• _Material for this exercise_:
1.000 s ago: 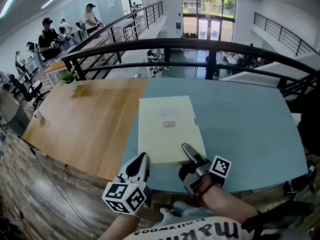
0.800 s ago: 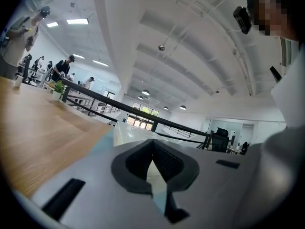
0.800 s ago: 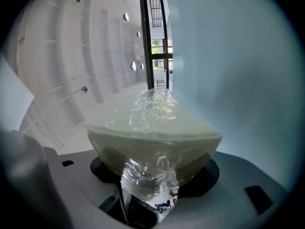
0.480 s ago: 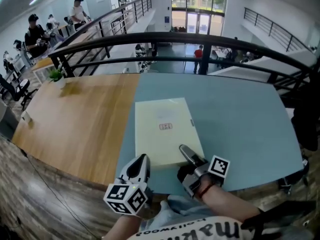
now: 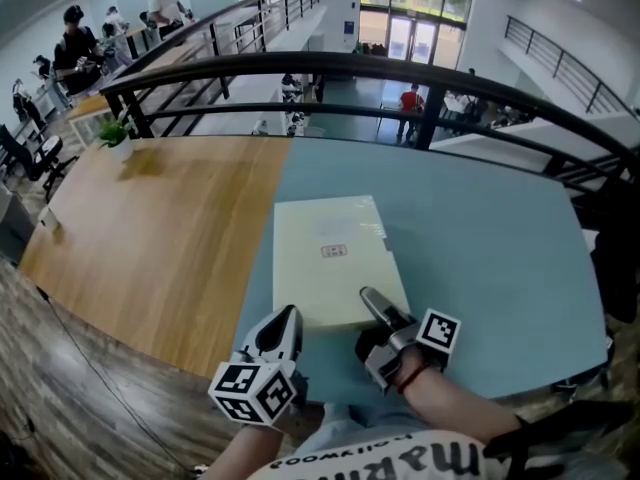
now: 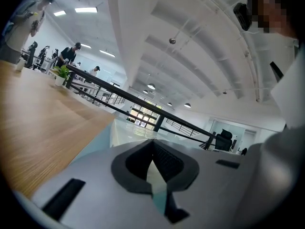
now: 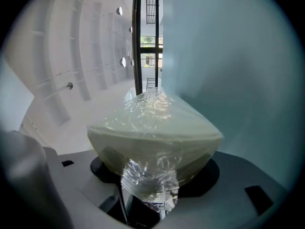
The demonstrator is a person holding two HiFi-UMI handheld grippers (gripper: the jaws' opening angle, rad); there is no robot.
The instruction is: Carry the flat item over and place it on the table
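Observation:
The flat item (image 5: pixel 335 258) is a pale yellow pack in clear plastic wrap, lying on the blue-green table (image 5: pixel 480 248). My right gripper (image 5: pixel 374 302) holds its near right edge, jaws shut on it. In the right gripper view the wrapped pack (image 7: pixel 155 132) fills the space between the jaws of the right gripper (image 7: pixel 153 171), with crinkled film bunched at the grip. My left gripper (image 5: pixel 283 325) hovers just off the pack's near left corner, apart from it. Its jaws (image 6: pixel 153 144) meet at the tips with nothing held.
A wooden tabletop (image 5: pixel 150 228) joins the blue-green one on the left, with a small plant (image 5: pixel 115 133) at its far corner. A black railing (image 5: pixel 400 73) runs along the far edge. People stand at desks at the far left (image 5: pixel 75 48).
The head view has shifted slightly. The pack and both grippers keep their places relative to the table.

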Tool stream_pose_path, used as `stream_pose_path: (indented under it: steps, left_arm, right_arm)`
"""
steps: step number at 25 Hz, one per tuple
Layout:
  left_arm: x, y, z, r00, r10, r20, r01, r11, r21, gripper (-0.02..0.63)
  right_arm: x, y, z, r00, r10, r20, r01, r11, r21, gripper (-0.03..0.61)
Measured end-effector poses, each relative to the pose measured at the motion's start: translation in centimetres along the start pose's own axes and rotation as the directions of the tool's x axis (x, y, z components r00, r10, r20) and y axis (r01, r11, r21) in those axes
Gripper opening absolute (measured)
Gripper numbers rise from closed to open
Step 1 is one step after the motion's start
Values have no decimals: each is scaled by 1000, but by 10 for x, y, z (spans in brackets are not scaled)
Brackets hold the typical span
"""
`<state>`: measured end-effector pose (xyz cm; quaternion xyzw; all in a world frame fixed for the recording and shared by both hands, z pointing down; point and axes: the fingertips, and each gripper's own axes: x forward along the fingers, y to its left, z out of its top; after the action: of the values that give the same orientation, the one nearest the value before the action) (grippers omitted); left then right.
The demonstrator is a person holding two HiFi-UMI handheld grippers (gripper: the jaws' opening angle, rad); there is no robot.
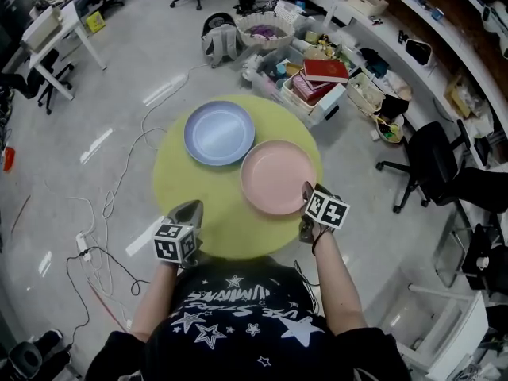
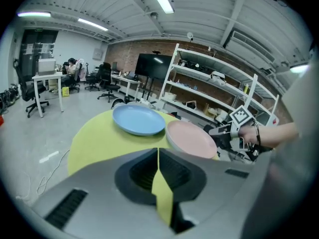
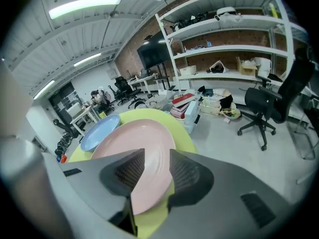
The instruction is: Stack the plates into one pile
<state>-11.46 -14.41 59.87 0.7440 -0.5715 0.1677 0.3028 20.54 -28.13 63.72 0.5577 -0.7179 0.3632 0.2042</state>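
Pink plate (image 1: 276, 177) sits near right on the round yellow counter (image 1: 190, 197). Its near rim pokes in between the right gripper's (image 3: 157, 158) jaws, which are spread wide and not pinching it yet. Left gripper (image 2: 158, 153) hangs over the near left edge, jaws clenched on nothing. Blue plate (image 1: 219, 132) is further back on the left, right up against the pink one. Looks like the grab step to me: squeeze that rim, then lift it over onto the blue plate.
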Motion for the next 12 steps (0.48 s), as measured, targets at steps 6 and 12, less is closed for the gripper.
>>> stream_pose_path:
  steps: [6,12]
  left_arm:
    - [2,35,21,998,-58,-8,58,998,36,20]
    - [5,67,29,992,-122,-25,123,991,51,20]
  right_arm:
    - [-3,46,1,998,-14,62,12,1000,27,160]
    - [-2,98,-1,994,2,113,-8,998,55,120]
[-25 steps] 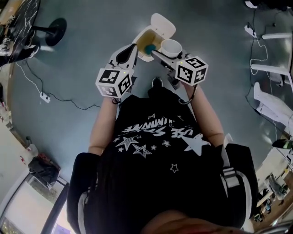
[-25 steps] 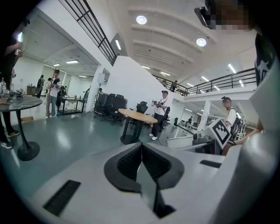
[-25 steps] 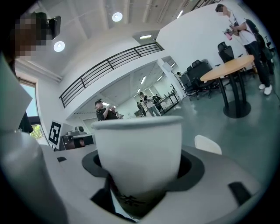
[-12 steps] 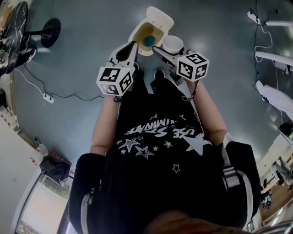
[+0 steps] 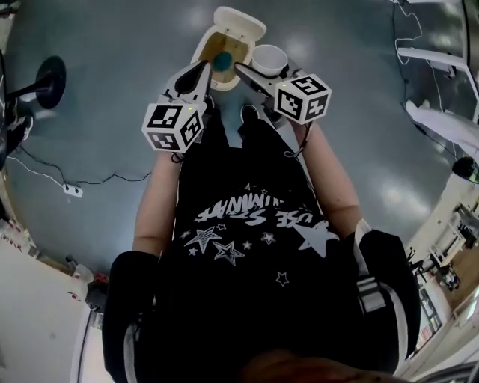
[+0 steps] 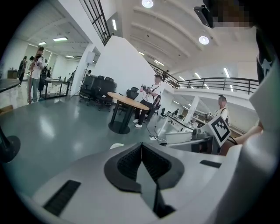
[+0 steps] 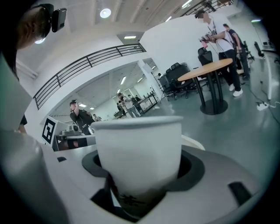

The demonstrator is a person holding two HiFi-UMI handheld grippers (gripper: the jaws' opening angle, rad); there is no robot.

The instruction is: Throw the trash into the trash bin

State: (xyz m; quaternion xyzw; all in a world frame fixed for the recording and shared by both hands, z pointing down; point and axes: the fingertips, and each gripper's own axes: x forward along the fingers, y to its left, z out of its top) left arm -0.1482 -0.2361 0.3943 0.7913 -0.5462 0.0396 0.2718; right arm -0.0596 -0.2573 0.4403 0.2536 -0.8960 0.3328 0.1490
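Note:
A cream trash bin (image 5: pixel 208 46) stands on the grey floor with its lid (image 5: pixel 239 21) flipped up, and a blue thing (image 5: pixel 222 60) lies inside it. In my right gripper (image 5: pixel 258 69) (image 7: pixel 139 168), which is shut on it, a white paper cup (image 5: pixel 269 58) (image 7: pixel 138 148) stands upright just right of the bin's rim. My left gripper (image 5: pixel 203 69) (image 6: pixel 141 146) is shut with nothing in it, and its tip hangs over the bin's near edge.
The person's shoes (image 5: pixel 254 114) stand just short of the bin. A black round stand base (image 5: pixel 49 75) and a power strip (image 5: pixel 72 190) with its cable lie on the floor at left. White equipment (image 5: pixel 441 120) is at right. A round table (image 6: pixel 127 103) and several people are farther off.
Both grippers have sunk and pushed forward towards the bin, with the cup still in the right one. The head view has swung, so the bin now sits higher and further left.

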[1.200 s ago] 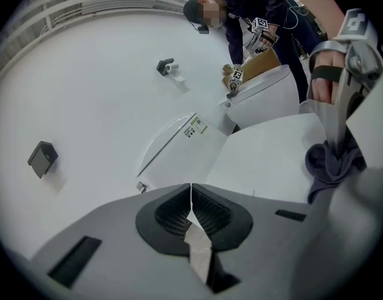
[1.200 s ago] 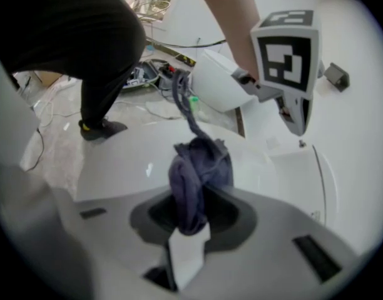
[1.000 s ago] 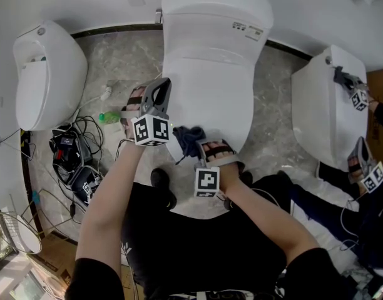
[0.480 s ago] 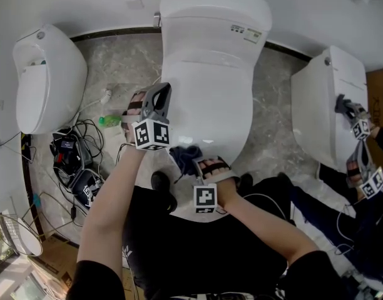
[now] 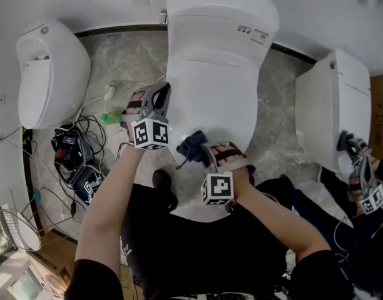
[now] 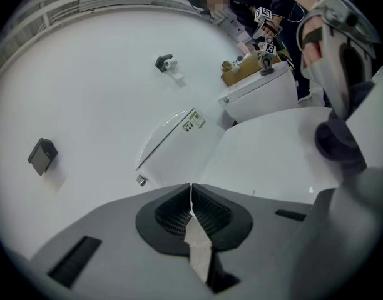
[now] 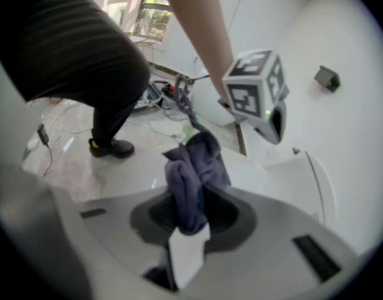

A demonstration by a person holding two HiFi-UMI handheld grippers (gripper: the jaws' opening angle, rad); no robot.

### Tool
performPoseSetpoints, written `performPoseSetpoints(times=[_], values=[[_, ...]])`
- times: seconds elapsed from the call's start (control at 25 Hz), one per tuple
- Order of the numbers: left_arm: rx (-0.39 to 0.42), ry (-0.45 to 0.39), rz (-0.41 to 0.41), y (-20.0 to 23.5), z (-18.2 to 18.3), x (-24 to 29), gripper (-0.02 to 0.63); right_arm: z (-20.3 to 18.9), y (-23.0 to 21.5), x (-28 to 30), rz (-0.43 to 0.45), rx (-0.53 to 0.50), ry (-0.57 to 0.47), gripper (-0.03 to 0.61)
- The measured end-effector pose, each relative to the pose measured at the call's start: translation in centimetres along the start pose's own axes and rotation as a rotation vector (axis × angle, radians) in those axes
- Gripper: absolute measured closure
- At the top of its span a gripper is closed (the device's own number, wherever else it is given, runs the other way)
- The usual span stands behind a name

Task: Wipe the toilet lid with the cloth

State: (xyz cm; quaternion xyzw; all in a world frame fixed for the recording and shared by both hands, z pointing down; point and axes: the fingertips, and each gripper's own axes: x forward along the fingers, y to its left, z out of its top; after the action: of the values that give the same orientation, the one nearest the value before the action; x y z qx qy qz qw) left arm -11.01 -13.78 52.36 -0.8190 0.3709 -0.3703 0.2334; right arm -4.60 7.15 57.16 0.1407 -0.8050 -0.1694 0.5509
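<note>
The white toilet lid (image 5: 210, 86) lies closed in the middle of the head view. My right gripper (image 5: 202, 149) is at the lid's front edge, shut on a dark blue cloth (image 5: 191, 145) that is bunched against the lid. In the right gripper view the cloth (image 7: 194, 170) hangs crumpled out of that gripper (image 7: 188, 211). My left gripper (image 5: 163, 92) rests at the lid's left front side, shut and holding nothing. In the left gripper view its jaws (image 6: 191, 195) meet in a thin line, with the lid (image 6: 266, 155) and the cloth (image 6: 335, 144) beyond.
Two more white toilets stand at the left (image 5: 51, 74) and the right (image 5: 332, 111). Tangled cables and black devices (image 5: 76, 161) and a green bottle (image 5: 110, 116) lie on the marble floor at the left. Another person's grippers (image 5: 363, 180) work at the right toilet.
My right gripper has drawn the cloth toward me, then pushed it back up and a little right along the lid's front. The left gripper has stayed about where it was.
</note>
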Motion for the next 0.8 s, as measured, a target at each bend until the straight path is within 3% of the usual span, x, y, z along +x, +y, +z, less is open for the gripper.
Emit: performPoseSetpoints(times=[0.28,0.44,0.56,0.8], values=[[-0.005,0.003,0.011,0.7,0.0,-1.3,0.595,-1.1,-16.7,2.7,-0.229,0.006,0.047,0.487],[-0.001,0.006,0.014,0.8,-0.2,-2.0,0.594,-1.1,-24.7,6.3,-0.276,-0.02,0.122,0.488],[0.0,0.007,0.024,1.5,-0.7,-2.3,0.594,-1.3,-27.1,9.1,-0.261,-0.027,0.175,0.488],[0.006,0.026,0.041,2.5,-1.9,-3.2,0.594,-2.4,-26.5,13.0,-0.204,-0.028,0.253,0.486]])
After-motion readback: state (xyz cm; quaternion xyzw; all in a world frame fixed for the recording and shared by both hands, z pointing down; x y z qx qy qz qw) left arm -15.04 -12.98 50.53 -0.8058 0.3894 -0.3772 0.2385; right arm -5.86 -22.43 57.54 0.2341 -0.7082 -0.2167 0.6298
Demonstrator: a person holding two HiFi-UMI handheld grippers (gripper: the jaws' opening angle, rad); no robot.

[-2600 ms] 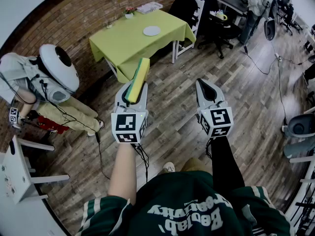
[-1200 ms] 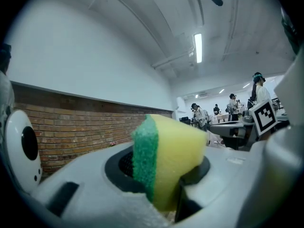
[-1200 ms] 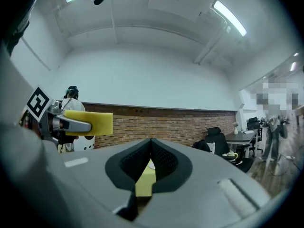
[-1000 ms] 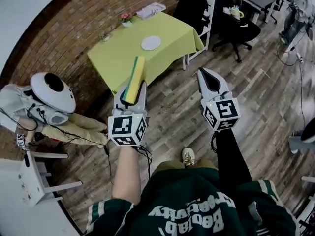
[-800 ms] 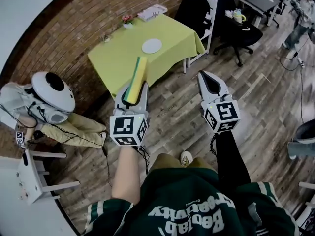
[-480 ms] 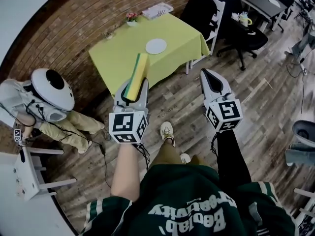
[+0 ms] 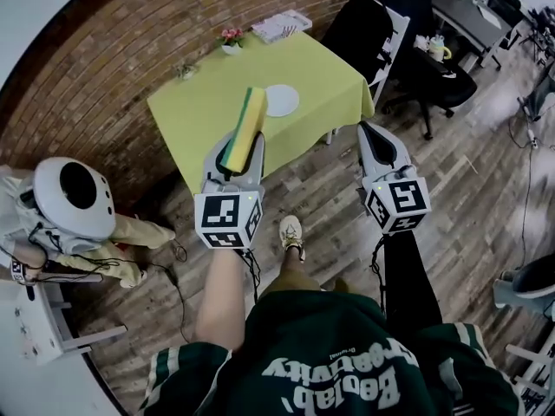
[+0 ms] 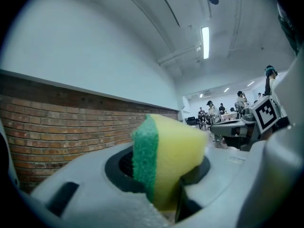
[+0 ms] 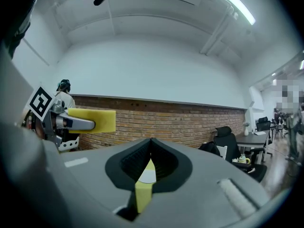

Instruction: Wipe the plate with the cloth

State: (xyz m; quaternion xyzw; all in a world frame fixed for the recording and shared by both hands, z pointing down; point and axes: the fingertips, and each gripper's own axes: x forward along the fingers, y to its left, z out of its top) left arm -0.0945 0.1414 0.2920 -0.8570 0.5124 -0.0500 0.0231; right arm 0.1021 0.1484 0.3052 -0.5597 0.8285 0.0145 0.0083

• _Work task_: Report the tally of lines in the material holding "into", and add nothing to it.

• _Result for this task_: 2